Sabah kalktın. Aynaya bakma gereksinimi duymadın. Ama yüzünü yıkaman gerekti. Lavaboda zoraki bir bakışla kendine denk geldin. Sen oradaydın, ayna camının yüzeyinde sana ait çizgiler belirmişti. Bir kaç saniye algısız bakışlarını savurdun durdun kendi kendine.. Yorucuydu yaşamak, evet. Ama yine de bu sabah kalktın. Lavaboya gittin. Aynaya baktın! Oysa aynaya bakma gereksinimi duymamıştın. Sadece bir an için kendinle denk geldin. Sararmış tenin ve uykusuzluğunun şahidi gözlerinle sen oradaydın. Günün neler getireceğini bilmeden kalktın.
Umudun yoktu. Umudun olsa her seferinde aynanın orada olduğunu bilerek aynaya yönelir, kendini görür ve birazdan her şeyin değişebileceğine inancın olurdu. Ama inancın yoktu, haliyle umudun da.. Merdivenlerden hızlıca indin. Minibüs beklediğin süre zarfında gelmedi. Geç kalacaktın. Yüzmetre ilerideki Taksi durağına yöneldin. Aklında hiçbir şey yoktu. Günün ne getireceğini bilmiyordun. Günün bir şey getirmesi için beklentinde yoktu. Sadece yaşadığını söylüyordun, nefes alıyordun, sabahları kahve içiyor, büfeden bir paket sigaranı alıp gazete satan çocuğa merhaba dememek için her sabah hiç okumadığın gazeteler alıp duruyordun. Taksiye bindin. Gideceğin yeri naif bir ses tonuyla tarif ettin. Taksici lafı açmak için "Günaydın, umarım iyi bir gün olur." Diyerek başladı. Sense tüm isteksizliğinle alelade bir "Günaydın" diyerek güzergah boyunca yoldan bir an olsun gözünü ayırmadın ve konuşmadın. Peki neden bu kadar suskundun ?

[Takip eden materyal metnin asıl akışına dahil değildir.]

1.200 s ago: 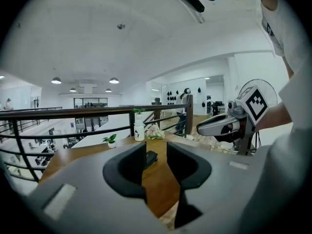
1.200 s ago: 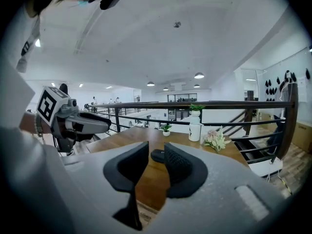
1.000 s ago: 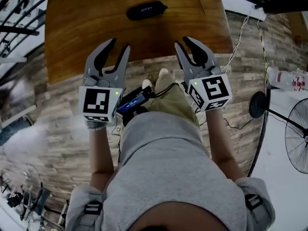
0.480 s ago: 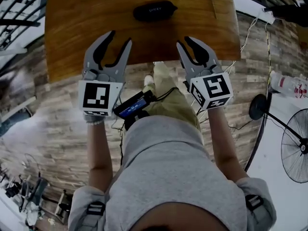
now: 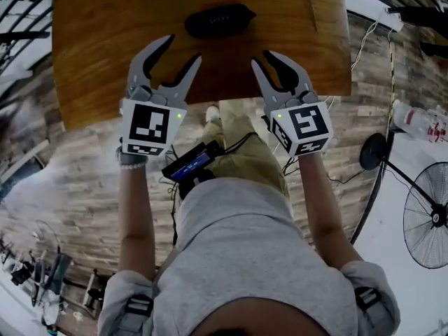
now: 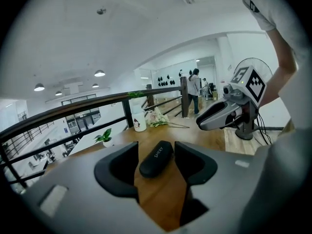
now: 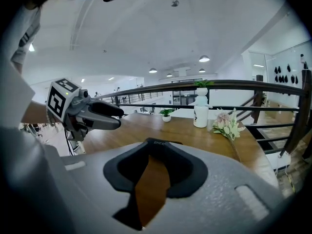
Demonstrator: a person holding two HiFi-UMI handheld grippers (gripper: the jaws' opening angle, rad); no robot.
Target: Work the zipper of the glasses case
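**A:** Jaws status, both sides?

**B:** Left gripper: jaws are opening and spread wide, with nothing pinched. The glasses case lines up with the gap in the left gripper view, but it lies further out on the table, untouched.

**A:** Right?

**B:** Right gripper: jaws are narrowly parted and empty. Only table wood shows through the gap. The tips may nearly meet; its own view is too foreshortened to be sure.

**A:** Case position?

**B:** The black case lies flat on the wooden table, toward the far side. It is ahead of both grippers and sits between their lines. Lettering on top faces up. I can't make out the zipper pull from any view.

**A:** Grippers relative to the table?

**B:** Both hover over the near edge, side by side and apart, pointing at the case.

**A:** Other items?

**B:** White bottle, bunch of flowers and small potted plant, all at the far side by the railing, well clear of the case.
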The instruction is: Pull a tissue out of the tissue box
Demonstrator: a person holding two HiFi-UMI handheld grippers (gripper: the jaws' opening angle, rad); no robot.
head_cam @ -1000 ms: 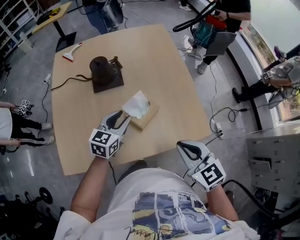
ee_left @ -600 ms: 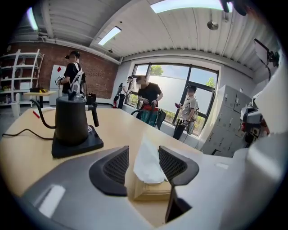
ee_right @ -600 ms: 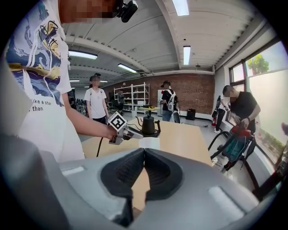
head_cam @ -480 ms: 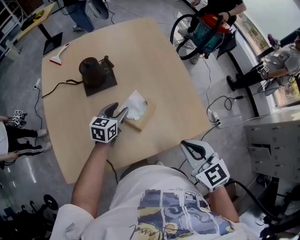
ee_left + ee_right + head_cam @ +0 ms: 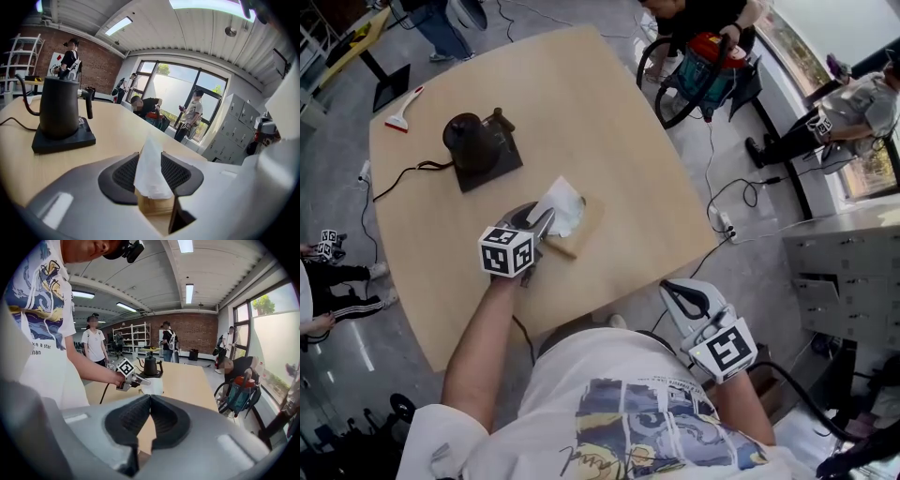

Ofise geldiğinde o gün için incelemen gereken tüm dosyalar çoktan masanın üzerine bırakılmıştı. Son derece hissiz halinle herkese selam verdin. Onlarda sana aynı hissizlikle karşılık verdi. Bir kişi hariç. Asistanın selin hanım önce gerçekten bir gülümsedi. Sonra "Merhaba Burak bey. Bugün de çok bitkinsiniz. Keşke kendinize biraz dikkat etseniz." diye ekledi.
Tüm bu konuşulanları duyduğun halde ağzından çıkan tek kelime "Kahve" oldu. Masaya oturduğunda ilk dosyayı henüz incelemeden kahve gelmişti. Çok yoğun bir gün olacağını o an anladın. Yuvarlak çerçeveli gözlüğünü gözünden çıkartıp kafanı sıvazlamaya başladın. Ne olduğunu bilmediğin bir keder akıyordu ruhundan. İçindeki bu sıkıntı, bu tatminsizlik duygusu, bu insanlara karşı olan isteksiz ve samimiyetsizlik nereden geliyordu. Hiçbir fikrin yoktu ama önemsemiyordun da.. Sadece mutsuzluğundan dem vurup duruyordun. O masada o kadar dosya olmamalıydı mesela. Sonra Seher öyle birden çekip gitmemeliydi. Sahi Seher öyle birden bire mi gitmişti ? Bilmiyordun.
Neyin nasıl olduğunu anlayamamıştın hâlâ. Sadece akşamları bir kaç kadeh rakı içmeye başlamış, çok sevdiğin mavi'yi, denizi, şiirleri, Tarık Tufan kitaplarını unutmuştun artık. Sana ne olmuştu, Sen kendine ne yapmıştın böyle ? Bilmiyordun..

Saat sekiz olduğunda inceyeceğin son beş dosya kalmıştı. Ofisteki diğer çalışanların çoktan mesaisi bitmiş. Fakat senin işin biraz uzamıştı. İşini seviyordun. Tüm gün boyunca önünde biriken CV'leri son derece titiz bir şekilde inceledin. İşi hakedene vermeliydin. Çünkü dünyada şüphesiz adalete inanıyordun. Ama hayat pek adil değildi. İnsanlarla adil dövüşmüyordu. Kimin neresine vuracağı hiç belli olmuyor ve şüphesiz vurduğunu tek hamlede devirip duruyordu. Sen de devrilmenin eşiğindeydin..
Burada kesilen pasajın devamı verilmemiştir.